=== Activity ===
Look through the entries below and count the lines with the word "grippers" in them; give only the number.

Provided data Start Marker

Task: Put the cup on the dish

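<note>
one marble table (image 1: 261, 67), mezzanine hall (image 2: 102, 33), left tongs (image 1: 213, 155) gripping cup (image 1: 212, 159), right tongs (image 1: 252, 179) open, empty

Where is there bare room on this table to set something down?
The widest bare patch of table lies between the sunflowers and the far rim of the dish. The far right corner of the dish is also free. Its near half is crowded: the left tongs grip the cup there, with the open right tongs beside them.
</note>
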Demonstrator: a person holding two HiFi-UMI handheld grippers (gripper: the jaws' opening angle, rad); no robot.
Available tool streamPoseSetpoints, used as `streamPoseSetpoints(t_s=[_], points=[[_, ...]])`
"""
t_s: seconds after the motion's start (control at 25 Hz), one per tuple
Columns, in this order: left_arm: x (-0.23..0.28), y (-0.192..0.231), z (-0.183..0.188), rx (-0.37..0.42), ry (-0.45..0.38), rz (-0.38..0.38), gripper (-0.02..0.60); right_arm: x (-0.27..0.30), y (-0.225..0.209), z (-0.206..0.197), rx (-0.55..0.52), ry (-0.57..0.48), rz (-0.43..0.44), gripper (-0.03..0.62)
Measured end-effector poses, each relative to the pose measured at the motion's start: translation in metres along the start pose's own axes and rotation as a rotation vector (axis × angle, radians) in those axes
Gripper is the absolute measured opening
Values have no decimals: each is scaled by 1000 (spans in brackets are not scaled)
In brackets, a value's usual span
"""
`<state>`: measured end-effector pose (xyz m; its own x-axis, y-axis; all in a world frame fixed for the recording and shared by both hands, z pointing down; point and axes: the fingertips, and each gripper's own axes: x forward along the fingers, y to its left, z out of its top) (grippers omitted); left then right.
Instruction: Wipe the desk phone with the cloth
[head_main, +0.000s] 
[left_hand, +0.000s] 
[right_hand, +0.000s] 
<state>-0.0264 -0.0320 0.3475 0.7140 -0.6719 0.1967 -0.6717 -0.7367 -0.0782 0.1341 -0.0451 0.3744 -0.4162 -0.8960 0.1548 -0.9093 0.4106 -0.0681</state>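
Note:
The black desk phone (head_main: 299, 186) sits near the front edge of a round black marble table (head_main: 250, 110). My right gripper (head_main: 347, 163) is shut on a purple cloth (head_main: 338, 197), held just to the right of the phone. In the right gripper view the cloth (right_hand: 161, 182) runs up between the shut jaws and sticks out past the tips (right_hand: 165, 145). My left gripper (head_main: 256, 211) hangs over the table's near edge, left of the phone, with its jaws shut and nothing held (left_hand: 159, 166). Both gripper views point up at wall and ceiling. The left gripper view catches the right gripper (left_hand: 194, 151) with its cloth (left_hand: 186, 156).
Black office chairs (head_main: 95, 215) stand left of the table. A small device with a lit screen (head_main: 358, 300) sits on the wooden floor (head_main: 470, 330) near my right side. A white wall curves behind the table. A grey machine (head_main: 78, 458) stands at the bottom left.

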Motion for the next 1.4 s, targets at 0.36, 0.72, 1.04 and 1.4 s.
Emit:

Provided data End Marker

=== Result of the exercise ===
2